Exercise: From the first line of the data below through the line holding "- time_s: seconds", write out each line exactly as it stands.

Records to process:
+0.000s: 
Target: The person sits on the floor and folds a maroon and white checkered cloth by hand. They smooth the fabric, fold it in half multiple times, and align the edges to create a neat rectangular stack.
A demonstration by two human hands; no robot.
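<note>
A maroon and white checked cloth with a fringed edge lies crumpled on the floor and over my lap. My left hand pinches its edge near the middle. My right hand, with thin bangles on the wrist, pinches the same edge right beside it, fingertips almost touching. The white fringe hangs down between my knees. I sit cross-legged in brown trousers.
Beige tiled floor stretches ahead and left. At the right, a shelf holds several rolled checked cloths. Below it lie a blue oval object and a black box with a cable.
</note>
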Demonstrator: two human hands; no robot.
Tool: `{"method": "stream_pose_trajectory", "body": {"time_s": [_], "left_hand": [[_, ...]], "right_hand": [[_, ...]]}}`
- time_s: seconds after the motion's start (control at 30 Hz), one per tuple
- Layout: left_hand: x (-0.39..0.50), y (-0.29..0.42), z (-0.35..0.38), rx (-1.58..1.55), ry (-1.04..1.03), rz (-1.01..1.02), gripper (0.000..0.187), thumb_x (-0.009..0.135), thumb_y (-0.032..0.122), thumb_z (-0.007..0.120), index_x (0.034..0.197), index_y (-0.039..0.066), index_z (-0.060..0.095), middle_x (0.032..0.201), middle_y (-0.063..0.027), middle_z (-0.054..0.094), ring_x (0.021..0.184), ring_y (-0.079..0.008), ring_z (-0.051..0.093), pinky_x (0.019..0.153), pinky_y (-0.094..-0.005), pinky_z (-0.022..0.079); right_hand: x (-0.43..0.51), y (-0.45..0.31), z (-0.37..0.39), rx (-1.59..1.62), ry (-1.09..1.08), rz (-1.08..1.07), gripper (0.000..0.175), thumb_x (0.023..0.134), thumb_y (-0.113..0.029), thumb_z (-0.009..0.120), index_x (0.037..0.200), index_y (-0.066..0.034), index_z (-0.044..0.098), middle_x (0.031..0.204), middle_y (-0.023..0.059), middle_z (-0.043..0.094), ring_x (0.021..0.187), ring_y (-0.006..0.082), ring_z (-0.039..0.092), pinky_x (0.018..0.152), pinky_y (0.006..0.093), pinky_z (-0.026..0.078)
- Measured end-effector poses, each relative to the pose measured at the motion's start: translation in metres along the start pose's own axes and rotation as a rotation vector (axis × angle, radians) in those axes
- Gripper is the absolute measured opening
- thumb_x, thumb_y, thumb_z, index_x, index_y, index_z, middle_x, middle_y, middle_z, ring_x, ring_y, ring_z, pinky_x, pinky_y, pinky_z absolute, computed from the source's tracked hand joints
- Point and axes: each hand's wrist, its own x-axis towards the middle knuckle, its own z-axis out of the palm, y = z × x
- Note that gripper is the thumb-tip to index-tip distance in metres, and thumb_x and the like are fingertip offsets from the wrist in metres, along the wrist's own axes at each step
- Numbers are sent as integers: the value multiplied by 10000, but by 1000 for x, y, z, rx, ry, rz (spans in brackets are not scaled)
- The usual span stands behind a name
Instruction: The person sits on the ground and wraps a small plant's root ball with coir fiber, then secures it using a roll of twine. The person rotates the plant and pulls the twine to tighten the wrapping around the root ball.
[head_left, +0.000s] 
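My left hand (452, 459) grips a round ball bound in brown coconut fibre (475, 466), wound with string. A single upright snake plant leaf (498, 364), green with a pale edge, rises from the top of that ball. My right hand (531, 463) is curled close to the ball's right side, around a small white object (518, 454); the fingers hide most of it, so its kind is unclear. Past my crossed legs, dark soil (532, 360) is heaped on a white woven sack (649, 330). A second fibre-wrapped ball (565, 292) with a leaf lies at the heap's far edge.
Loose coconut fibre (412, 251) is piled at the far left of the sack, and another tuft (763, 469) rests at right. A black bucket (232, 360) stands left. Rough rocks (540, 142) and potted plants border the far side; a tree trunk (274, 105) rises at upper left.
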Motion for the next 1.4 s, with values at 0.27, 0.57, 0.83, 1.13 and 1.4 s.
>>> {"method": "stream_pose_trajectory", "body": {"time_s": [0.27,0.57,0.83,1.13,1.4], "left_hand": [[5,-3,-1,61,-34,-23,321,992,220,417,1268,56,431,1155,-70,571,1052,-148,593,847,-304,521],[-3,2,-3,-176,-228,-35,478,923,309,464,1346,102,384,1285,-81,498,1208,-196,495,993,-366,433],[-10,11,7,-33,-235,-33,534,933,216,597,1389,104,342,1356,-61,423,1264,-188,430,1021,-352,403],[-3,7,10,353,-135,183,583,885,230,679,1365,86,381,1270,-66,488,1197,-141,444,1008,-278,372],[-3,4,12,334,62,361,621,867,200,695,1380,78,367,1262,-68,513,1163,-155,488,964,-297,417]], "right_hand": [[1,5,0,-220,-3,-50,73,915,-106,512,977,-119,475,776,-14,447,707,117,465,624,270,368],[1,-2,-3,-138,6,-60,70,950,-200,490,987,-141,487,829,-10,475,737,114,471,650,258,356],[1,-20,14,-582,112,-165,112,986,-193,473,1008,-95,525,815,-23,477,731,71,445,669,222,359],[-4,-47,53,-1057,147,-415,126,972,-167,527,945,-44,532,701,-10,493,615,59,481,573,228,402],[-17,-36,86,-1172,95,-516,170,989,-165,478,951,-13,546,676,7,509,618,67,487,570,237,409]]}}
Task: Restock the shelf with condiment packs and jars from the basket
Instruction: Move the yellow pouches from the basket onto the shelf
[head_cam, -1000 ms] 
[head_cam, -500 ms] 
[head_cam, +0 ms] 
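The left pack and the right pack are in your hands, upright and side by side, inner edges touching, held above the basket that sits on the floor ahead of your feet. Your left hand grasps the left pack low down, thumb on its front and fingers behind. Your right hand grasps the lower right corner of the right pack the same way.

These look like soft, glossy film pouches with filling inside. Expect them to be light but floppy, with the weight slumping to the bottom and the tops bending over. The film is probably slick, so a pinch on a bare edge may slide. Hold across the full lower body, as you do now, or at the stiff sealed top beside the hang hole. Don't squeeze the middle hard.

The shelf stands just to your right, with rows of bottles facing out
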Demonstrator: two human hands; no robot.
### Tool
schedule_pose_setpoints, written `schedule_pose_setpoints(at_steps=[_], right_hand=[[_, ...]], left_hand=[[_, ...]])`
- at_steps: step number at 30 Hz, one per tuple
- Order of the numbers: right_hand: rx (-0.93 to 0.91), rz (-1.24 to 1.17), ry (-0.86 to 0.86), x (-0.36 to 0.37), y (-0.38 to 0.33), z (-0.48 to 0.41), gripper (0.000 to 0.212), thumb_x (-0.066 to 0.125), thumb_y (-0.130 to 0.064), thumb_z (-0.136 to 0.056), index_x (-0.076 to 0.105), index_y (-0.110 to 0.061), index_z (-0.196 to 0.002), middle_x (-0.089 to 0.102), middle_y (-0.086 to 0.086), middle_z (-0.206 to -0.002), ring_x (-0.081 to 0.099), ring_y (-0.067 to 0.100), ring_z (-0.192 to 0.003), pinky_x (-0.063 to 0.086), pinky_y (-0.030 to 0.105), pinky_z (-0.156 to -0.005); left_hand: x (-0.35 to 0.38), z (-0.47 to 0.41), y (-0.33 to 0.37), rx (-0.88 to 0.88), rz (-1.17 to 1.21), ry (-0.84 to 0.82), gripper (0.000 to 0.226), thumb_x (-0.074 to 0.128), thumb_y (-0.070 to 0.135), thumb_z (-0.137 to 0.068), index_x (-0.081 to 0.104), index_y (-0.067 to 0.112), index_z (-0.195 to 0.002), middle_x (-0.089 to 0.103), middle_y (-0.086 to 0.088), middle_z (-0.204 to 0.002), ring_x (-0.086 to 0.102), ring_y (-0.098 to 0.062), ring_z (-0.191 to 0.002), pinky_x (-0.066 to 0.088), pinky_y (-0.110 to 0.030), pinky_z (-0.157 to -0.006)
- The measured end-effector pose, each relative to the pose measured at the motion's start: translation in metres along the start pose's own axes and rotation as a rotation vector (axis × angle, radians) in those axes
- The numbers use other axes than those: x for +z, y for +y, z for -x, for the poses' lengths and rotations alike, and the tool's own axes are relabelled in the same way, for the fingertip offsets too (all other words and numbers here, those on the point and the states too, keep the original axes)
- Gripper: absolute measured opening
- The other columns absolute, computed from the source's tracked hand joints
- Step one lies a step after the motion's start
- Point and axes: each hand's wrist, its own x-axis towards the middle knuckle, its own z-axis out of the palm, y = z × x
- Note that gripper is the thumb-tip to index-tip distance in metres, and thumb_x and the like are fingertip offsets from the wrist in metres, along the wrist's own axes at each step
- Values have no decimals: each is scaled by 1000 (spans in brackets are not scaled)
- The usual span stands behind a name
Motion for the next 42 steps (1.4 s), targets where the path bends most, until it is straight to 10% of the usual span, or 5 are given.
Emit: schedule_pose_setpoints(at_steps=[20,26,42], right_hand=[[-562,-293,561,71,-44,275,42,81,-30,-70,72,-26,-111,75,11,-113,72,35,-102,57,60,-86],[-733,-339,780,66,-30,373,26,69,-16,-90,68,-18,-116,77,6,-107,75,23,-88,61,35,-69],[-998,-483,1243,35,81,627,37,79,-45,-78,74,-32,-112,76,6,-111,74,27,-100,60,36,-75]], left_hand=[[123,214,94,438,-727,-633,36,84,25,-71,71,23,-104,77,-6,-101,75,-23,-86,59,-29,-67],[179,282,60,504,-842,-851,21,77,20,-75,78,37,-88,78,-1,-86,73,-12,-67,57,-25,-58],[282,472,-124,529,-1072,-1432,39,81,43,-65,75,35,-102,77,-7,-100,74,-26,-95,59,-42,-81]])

Written answer:
+0.000s: 
Target: The person sits on the floor and folds a maroon and white checkered cloth by hand. They smooth the fabric, fold it in half multiple times, and align the edges to create a neat rectangular stack.
A demonstration by two human hands; no robot.
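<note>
A maroon and white checked cloth with a fringed edge lies crumpled on the floor and over my lap. My left hand pinches its edge near the middle. My right hand, with thin bangles on the wrist, pinches the same edge right beside it, fingertips almost touching. The white fringe hangs down between my knees. I sit cross-legged in brown trousers.
Beige tiled floor stretches ahead and left. At the right, a shelf holds several rolled checked cloths. Below it lie a blue oval object and a black box with a cable.
</note>
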Demonstrator: two human hands; no robot.
Tool: `{"method": "stream_pose_trajectory", "body": {"time_s": [_], "left_hand": [[_, ...]], "right_hand": [[_, ...]]}}`
- time_s: seconds after the motion's start (control at 30 Hz), one per tuple

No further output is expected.